LC100Adult mortality

> 0.250

> 0.250

LOECAdult mortality

> 0.250

> 0.250

NOECAdult mortality

> 0.250

> 0.250

Validity criteria fulfilled:
yes
Conclusions:
According to the guideline, the effects on reproductive output of the daphnids were evaluated based on the reproduction per survived parent animal, due to no significant trend in mortality (CochranArmitage trend test; p/a = 0.05). A summary of all endpoints based on the geometric mean measured concentration of the test item Laurylacrylat 12. The overall effect threshold for effects of the test item under the test conditions was 0.250 μg/L (NOEC) and > 0.250 μg/L (LOEC) based on the geometric mean measured concentrations of the test item Laurylacrylat 12.

Description of key information

In a chronic toxicity test to Daphnia magna STRAUSS of the test substance Laurylacrylate 12, the overall effect threshold for effects of the test item under the test conditions was 0.250 μg/L (NOEC) and > 0.250 μg/L (LOEC) based on the geometric mean measured concentrations of the test item.

Key value for chemical safety assessment

EC10, LC10 or NOEC for freshwater invertebrates:
0.25 µg/L

Additional information

A semi-static Daphnia magna reproduction with the test item Laurylacrylat 12 was conducted at the test facility according to OECD guideline 211. Test species was Daphnia magna STRAUS. Ten daphnids, held individually, were used perconcentration, solvent control and control. Since the test item is volatile, the study was carried out in a closed system without headspace (sealed glass flasks filled up to the top with the test solutions) under semi-static conditions with a daily renewal of the test solutions. One limit concentration (1 μg/L) of the test item was prepared by dissolving the test item in DMF and adding the test item dissolved in the solvent to the dilution water. The solvent concentration was 50.0 μL/L. The geometric mean measured test item concentration is 0.250 μg/L. The measured concentrations of the test item in fresh test media (0 hours) were in the range of 0.509 μg/L to 1.66 μg/l. At the end of the respective exposure intervals (24 hours), the measured concentrations in the old media were in the range of < LOQ to 0.152 μg/L. The tested concentration was above the limit of solubility. Thus, the observed decrease may be caused by separation of undissolved test material. The regular test duration is 21 days. The test was prolonged for one day as the release of juveniles had not been synchronous. Therefore, the evaluation is performed based on the data of days 0-21 and 0-22. The Cochran-Armitage trend-test revealed that no significant trend in mortality was observed. The overall effect threshold for effects of the test item under the test conditions was 0.250 μg/L (NOEC) and > 0.250 μg/L (LOEC) based on the geometric mean measured concentrations of the test item Laurylacrylat 12.

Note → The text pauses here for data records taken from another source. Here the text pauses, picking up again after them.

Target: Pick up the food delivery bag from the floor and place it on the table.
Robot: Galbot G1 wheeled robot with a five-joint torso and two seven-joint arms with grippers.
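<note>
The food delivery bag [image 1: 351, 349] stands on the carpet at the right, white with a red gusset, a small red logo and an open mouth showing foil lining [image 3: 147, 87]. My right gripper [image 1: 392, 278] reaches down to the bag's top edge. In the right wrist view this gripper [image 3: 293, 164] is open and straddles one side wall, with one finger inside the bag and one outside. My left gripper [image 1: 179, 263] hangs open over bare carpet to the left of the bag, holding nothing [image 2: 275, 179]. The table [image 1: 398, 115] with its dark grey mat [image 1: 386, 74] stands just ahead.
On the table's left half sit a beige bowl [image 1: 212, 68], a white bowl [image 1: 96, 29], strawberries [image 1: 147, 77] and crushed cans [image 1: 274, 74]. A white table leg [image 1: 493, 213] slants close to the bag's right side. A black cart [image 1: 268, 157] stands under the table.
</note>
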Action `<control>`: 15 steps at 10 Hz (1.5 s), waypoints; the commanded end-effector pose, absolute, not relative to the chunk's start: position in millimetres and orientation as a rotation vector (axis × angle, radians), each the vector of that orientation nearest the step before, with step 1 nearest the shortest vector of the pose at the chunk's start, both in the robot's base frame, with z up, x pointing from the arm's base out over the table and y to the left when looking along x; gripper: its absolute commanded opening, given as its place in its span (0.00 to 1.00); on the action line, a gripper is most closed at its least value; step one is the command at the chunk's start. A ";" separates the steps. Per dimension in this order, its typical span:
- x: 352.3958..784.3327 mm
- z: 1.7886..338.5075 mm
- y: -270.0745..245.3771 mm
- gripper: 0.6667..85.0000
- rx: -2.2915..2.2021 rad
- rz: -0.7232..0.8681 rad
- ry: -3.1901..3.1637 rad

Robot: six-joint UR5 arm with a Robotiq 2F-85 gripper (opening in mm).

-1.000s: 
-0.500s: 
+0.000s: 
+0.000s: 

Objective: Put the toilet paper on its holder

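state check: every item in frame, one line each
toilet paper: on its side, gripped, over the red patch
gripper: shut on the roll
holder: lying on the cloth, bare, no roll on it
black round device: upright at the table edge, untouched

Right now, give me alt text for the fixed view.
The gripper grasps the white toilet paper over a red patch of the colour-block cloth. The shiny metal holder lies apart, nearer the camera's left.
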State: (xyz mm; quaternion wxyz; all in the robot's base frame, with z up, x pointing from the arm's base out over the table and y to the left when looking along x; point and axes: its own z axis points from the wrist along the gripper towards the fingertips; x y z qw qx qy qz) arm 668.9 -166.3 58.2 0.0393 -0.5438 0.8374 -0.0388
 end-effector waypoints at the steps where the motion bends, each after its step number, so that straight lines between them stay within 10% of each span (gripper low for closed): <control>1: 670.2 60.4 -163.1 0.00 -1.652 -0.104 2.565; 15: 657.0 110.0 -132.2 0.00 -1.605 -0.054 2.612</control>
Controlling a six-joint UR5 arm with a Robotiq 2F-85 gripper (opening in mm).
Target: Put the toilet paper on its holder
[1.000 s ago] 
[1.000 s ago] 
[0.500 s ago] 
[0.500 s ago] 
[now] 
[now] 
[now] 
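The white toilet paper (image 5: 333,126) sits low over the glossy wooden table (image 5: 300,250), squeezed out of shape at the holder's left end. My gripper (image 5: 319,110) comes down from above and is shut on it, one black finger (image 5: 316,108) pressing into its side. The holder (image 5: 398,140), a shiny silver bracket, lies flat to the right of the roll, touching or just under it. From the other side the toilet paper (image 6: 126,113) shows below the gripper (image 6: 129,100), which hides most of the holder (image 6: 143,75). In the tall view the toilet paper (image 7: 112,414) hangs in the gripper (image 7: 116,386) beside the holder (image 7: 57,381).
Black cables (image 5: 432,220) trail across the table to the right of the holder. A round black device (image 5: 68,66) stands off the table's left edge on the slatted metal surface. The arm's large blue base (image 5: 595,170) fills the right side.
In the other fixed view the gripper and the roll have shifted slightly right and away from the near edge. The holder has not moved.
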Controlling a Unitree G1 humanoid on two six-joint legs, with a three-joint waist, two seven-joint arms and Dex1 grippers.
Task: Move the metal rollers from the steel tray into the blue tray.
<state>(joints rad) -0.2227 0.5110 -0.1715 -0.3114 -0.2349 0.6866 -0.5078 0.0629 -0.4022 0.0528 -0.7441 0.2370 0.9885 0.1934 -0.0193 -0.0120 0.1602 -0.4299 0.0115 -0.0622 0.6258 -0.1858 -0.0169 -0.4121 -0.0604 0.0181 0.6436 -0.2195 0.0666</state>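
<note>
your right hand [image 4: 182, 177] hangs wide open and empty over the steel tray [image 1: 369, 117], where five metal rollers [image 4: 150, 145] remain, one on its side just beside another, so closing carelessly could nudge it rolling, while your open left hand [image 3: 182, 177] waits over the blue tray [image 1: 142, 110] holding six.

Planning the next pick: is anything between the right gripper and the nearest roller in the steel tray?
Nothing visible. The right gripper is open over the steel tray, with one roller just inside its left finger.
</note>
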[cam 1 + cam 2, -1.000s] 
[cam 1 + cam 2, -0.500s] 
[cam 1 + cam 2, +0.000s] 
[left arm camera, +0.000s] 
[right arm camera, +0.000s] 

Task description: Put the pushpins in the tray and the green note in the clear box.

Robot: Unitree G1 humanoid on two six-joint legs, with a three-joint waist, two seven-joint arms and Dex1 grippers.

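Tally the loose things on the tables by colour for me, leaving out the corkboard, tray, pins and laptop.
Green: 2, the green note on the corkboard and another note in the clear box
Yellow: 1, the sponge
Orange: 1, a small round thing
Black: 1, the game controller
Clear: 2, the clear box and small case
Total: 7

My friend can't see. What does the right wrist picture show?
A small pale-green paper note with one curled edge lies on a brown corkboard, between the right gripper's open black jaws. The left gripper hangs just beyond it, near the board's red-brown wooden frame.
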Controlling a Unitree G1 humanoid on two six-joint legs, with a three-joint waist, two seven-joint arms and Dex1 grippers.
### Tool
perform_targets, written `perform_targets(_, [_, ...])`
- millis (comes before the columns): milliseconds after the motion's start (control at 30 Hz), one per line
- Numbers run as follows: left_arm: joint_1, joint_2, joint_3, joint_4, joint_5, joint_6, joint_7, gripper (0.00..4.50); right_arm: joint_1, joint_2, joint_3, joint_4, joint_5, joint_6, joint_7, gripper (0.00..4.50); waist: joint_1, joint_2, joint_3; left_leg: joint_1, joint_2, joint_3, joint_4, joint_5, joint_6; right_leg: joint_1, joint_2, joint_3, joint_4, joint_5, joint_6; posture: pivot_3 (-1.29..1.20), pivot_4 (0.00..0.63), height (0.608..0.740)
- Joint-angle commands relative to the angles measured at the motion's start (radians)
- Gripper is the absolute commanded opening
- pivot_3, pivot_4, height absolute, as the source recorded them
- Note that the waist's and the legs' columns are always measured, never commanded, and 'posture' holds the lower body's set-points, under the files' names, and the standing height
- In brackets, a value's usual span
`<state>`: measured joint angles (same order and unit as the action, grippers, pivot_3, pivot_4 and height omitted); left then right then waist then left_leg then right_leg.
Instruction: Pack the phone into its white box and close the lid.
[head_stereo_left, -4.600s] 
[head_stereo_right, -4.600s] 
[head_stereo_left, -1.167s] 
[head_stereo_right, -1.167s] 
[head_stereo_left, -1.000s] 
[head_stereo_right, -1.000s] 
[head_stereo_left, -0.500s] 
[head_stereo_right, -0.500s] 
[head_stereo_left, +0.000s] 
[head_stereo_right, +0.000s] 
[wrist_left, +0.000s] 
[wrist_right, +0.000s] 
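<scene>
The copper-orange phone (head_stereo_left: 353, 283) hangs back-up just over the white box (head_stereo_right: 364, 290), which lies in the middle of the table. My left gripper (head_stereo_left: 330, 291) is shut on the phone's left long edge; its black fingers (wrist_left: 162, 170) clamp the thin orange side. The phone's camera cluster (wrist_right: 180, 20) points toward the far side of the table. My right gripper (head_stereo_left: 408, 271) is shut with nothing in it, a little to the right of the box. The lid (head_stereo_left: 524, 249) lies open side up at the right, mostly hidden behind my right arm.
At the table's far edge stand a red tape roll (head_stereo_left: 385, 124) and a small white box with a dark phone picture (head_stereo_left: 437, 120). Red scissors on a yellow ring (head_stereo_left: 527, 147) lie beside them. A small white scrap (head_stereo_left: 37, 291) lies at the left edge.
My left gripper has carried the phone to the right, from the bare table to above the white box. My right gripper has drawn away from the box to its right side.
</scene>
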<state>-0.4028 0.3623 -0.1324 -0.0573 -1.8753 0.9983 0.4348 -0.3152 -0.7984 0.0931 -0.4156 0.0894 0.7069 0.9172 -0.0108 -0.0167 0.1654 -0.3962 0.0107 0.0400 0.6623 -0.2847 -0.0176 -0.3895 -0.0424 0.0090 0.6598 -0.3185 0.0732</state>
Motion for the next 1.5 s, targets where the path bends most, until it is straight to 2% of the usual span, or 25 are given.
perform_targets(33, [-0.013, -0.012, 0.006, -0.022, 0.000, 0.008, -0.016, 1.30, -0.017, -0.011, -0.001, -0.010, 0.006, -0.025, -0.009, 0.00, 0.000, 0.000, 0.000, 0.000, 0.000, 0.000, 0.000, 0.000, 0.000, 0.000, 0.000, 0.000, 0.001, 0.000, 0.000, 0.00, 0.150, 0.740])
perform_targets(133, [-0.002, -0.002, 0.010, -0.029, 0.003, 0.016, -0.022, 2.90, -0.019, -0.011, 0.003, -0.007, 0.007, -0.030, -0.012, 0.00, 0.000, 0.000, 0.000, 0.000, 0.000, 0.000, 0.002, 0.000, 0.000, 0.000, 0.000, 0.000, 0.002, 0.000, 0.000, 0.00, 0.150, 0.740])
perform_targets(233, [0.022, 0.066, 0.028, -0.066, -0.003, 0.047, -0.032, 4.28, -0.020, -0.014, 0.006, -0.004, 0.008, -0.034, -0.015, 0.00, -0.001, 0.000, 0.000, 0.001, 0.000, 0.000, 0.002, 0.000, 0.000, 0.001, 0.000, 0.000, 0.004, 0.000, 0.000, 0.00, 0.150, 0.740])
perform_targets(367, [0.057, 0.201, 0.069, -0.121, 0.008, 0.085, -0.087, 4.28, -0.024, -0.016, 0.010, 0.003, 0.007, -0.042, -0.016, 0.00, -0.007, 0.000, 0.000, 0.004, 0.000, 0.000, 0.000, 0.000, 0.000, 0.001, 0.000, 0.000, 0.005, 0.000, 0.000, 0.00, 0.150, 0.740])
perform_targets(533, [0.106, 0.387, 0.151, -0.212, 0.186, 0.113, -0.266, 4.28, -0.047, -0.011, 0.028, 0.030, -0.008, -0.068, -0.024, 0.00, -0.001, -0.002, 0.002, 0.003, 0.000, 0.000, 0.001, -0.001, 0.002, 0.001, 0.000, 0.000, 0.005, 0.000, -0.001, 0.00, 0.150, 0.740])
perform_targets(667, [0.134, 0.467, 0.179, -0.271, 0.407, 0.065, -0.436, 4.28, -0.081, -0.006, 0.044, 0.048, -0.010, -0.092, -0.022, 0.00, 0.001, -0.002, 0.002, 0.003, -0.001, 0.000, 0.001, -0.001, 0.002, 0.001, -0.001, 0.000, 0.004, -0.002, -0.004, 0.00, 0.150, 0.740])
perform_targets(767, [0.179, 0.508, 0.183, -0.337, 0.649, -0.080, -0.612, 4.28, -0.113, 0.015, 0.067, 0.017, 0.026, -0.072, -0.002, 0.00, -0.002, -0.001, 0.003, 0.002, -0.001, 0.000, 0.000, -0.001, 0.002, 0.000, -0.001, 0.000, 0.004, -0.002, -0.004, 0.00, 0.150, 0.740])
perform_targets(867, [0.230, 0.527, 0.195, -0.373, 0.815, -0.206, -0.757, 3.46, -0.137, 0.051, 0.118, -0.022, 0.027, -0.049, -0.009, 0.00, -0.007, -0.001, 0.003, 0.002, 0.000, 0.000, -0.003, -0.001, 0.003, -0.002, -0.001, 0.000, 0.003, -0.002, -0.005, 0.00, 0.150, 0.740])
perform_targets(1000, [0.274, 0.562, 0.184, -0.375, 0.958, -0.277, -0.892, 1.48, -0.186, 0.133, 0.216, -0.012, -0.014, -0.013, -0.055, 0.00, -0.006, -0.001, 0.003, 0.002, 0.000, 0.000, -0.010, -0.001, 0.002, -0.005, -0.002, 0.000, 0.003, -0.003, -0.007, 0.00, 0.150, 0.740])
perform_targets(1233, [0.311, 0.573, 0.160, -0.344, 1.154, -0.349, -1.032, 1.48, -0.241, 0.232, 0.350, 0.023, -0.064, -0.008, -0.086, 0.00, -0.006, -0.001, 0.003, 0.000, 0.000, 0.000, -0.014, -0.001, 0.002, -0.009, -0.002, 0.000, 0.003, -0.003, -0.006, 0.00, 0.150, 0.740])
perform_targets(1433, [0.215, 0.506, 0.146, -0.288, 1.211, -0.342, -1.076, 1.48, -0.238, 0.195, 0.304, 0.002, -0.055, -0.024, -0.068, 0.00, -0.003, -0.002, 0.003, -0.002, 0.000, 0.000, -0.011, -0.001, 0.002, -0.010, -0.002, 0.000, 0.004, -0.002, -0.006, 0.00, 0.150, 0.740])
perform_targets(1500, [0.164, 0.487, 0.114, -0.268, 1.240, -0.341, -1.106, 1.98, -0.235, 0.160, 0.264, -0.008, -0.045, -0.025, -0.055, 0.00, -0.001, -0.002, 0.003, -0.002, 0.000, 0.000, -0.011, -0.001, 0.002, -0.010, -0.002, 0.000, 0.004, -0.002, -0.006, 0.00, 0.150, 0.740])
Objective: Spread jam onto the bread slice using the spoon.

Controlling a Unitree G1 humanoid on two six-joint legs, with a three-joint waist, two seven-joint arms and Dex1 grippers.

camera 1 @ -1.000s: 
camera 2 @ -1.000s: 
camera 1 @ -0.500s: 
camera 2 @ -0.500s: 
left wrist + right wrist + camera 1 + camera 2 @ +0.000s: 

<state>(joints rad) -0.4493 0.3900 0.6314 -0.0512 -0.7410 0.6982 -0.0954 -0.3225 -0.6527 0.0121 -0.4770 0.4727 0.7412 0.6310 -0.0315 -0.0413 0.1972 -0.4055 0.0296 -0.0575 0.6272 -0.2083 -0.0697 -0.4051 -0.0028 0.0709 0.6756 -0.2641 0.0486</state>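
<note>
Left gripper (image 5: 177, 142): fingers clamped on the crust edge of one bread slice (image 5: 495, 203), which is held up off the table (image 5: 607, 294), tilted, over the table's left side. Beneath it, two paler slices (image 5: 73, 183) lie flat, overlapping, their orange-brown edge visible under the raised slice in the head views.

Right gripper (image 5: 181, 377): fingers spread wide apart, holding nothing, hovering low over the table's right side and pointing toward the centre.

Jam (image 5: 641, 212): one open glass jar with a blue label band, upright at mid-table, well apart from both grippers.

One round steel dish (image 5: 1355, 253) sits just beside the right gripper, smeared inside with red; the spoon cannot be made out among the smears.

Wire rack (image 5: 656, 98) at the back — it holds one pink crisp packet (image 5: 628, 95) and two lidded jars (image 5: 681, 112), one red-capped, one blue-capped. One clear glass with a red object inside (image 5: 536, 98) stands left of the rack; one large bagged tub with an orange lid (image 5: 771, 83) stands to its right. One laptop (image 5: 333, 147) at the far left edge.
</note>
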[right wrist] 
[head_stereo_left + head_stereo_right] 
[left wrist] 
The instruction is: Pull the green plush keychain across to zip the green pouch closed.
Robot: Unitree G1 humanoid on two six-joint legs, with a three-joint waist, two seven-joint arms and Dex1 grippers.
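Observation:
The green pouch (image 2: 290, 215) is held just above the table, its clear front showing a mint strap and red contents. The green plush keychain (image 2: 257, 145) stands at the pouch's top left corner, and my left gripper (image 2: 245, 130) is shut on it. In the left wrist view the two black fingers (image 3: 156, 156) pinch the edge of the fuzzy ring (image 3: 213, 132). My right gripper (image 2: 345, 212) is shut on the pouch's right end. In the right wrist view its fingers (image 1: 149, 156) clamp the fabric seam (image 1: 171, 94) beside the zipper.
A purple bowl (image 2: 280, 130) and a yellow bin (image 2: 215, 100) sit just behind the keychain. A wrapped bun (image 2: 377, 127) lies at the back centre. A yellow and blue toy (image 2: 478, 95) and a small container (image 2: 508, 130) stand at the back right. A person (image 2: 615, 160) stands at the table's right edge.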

In an supporting study with a read across substane 2-Propenoic acid, C12-14-alkyl esters (mixture of CAS no. 2156 -97 -0 and 21643 -42 -5), a semi-static Daphnia magna reproduction test was performed in closed test vessels according to OECD Guideline 211 (2008) and EU Method C.20 (2008). At this method Daphnia magna, aged lower or equal 24 h at the beginning of the test, are exposed to a range of a read across substance under defined conditions over a period of 21 days. In the definitive limit test the nominal concentration was 100 mg/L. The read across substance is poorly water soluble and volatile; therefore a saturated stock solution was prepared using a liquid-liquid saturator technique. Concentration control analysis was not performed since the analytical detection limit was above the water solubility of the test substance. However, all reasonable efforts were taken to produce a saturated solution of the test substance in test media, following the guidance in OECD 23 (2000).

The following overall effect concentrations (mg/L) were obtained based on nominal concentrations: LOEC > 100 mg/L NOEC ≥ 100 mg/L No significant effect on mortality (21 d EC0 ≥ 100 mg/L) and reproduction or any adverse effects on additional endpoints (i.e. growth, immobile young, time to first brood, or aborted eggs) were observed in any of the test treatments.